■ What you should do ■
Exact reproduction is required for the lines below starting at the line with "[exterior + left" and ending at the line with "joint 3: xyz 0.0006", both included. No other lines, and no pictures.

Records contained in a dataset:
++++++++

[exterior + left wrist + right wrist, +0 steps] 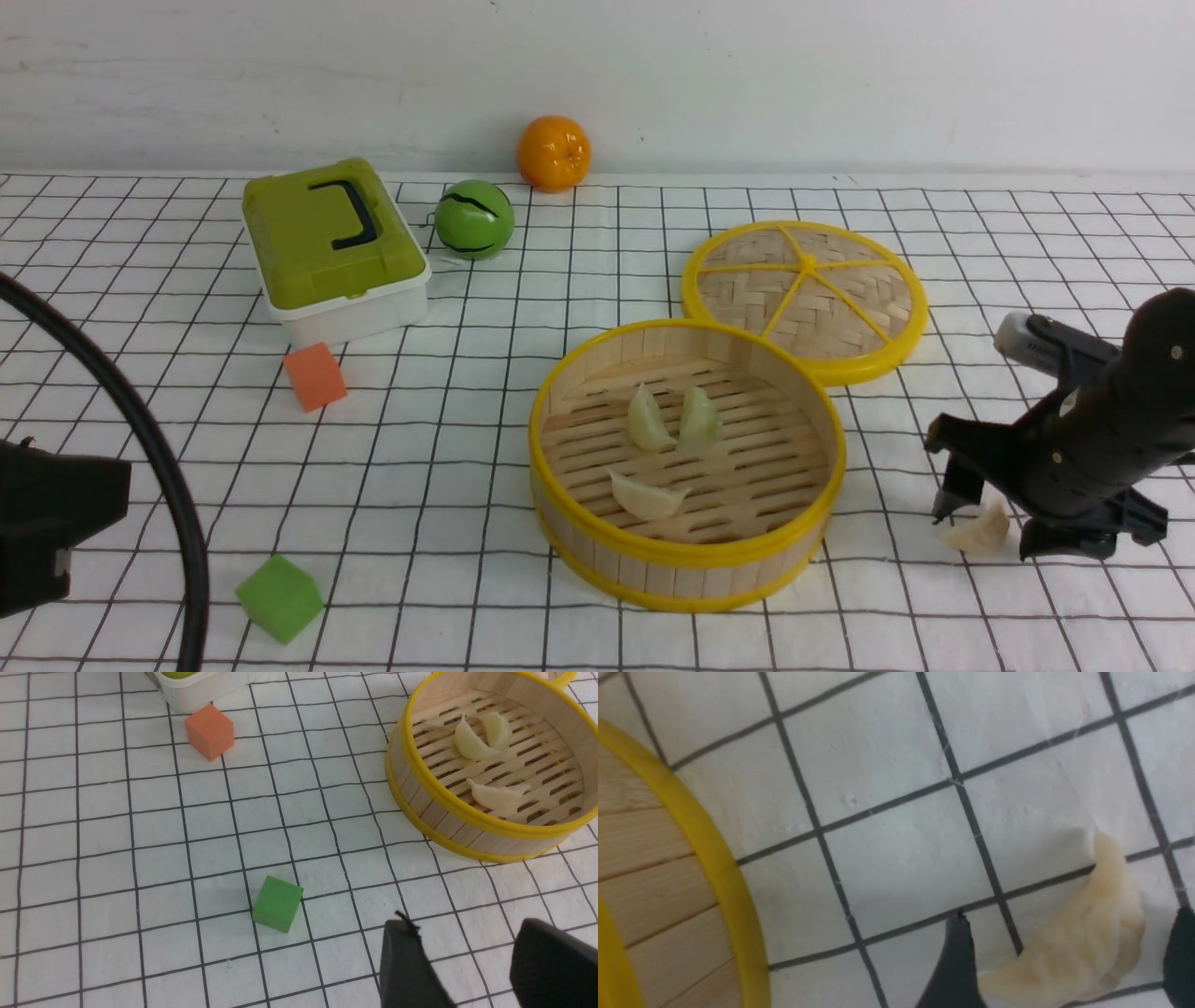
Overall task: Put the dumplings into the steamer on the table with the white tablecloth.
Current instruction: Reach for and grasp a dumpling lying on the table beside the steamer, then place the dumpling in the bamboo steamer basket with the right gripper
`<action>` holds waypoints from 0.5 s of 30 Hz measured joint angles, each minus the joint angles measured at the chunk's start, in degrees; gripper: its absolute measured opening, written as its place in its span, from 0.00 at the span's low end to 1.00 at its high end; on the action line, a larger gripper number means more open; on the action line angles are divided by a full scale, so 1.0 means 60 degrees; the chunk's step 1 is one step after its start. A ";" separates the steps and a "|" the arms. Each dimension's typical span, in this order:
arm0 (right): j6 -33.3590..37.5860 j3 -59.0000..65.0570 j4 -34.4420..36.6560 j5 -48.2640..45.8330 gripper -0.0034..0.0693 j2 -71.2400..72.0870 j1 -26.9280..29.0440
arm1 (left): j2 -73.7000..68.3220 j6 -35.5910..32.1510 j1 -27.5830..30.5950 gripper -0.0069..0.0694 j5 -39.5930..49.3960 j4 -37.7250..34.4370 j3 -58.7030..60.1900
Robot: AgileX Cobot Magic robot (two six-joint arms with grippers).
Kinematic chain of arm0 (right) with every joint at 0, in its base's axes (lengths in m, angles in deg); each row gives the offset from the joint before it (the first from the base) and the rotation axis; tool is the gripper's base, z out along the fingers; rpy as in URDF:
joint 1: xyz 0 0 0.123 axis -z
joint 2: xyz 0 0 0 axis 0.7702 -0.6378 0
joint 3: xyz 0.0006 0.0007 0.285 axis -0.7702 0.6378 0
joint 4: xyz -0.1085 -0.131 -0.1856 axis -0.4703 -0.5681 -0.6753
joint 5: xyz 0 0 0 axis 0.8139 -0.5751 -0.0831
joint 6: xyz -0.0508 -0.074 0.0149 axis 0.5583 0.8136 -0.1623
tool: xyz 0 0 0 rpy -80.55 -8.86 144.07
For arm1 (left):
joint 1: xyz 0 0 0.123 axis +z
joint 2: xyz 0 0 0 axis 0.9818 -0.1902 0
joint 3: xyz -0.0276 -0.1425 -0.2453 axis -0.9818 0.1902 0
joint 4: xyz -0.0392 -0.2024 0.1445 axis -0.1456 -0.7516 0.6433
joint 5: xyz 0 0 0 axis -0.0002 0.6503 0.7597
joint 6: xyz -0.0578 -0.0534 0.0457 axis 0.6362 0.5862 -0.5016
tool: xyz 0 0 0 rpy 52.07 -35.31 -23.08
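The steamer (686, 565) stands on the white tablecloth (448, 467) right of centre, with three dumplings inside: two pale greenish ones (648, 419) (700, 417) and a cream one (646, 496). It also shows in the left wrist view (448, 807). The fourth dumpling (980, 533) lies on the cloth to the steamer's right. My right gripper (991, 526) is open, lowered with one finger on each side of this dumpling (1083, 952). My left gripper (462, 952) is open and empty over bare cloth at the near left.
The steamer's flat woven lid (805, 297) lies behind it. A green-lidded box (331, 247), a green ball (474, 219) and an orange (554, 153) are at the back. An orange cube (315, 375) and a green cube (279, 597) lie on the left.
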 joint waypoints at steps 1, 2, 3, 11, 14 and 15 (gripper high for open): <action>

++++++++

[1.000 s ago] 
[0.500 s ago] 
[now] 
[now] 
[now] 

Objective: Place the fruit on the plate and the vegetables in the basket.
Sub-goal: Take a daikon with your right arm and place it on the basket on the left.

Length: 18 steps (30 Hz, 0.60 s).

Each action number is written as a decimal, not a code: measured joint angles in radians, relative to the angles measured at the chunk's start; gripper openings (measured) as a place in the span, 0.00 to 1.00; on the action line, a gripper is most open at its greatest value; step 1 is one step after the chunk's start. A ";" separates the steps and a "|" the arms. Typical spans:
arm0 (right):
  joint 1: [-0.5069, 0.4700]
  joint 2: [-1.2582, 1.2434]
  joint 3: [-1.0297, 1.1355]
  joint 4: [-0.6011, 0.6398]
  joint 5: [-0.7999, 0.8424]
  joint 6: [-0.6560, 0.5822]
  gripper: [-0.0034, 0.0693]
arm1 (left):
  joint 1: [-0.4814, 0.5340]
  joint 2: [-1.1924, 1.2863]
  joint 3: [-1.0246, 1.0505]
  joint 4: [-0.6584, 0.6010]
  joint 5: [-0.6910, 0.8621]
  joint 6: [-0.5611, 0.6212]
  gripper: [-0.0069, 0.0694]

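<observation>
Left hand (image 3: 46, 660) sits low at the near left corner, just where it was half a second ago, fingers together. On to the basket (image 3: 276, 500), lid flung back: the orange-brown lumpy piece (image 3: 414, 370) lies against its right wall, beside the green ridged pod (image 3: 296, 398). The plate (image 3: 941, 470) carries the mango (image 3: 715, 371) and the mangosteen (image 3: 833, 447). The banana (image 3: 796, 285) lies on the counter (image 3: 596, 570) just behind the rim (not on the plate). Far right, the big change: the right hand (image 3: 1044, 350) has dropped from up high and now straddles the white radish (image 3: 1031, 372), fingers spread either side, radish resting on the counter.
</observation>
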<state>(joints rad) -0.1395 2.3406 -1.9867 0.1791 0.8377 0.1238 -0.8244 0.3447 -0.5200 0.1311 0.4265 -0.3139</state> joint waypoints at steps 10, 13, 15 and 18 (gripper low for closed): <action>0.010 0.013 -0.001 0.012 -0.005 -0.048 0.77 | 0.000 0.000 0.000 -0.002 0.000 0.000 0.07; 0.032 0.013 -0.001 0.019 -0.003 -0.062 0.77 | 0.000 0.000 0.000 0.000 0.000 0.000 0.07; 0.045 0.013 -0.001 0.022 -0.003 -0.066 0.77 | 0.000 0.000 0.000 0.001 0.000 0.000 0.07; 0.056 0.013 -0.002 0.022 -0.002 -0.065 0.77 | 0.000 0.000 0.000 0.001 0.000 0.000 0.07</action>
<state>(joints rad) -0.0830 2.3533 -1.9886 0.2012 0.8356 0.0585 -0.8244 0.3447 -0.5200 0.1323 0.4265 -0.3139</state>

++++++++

■ Written solution ■
[exterior + left wrist + right wrist, +0 steps] 
Overall task: Put the dumplings into the steamer on the table with the white tablecloth.
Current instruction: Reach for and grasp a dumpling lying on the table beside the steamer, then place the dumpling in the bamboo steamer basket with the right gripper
`<action>` holds waypoints from 0.5 s of 30 Hz measured joint angles, each minus the joint angles measured at the chunk's start, in degrees; gripper: its absolute measured opening, written as its place in its span, from 0.00 at the span's low end to 1.00 at its high end; on the action line, a larger gripper number means more open; on the action line angles are divided by a full scale, so 1.0 means 60 degrees; the chunk's step 1 is one step after its start. A ";" separates the steps and a "|" the arms. Each dimension's typical span, in this order:
arm0 (right): j6 -33.3590..37.5860 j3 -59.0000..65.0570 j4 -34.4420..36.6560 j5 -48.2640..45.8330 gripper -0.0034..0.0693 j2 -71.2400..72.0870 j1 -26.9280..29.0440
arm1 (left): j2 -73.7000..68.3220 j6 -35.5910..32.1510 j1 -27.5830..30.5950 gripper -0.0069..0.0694 j5 -39.5930..49.3960 j4 -37.7250..34.4370 j3 -58.7030..60.1900
Robot: AgileX Cobot Magic robot (two six-joint arms with grippers).
Kinematic chain of arm0 (right) with every joint at 0, in its base's axes (lengths in m, angles in deg); each row gives the offset from the joint before it (the first from the base) and the rotation axis; tool is the gripper's base, z out along the fingers; rpy as in URDF:
joint 1: xyz 0 0 0.123 axis -z
joint 2: xyz 0 0 0 axis 0.7702 -0.6378 0
joint 3: xyz 0.0006 0.0007 0.285 axis -0.7702 0.6378 0

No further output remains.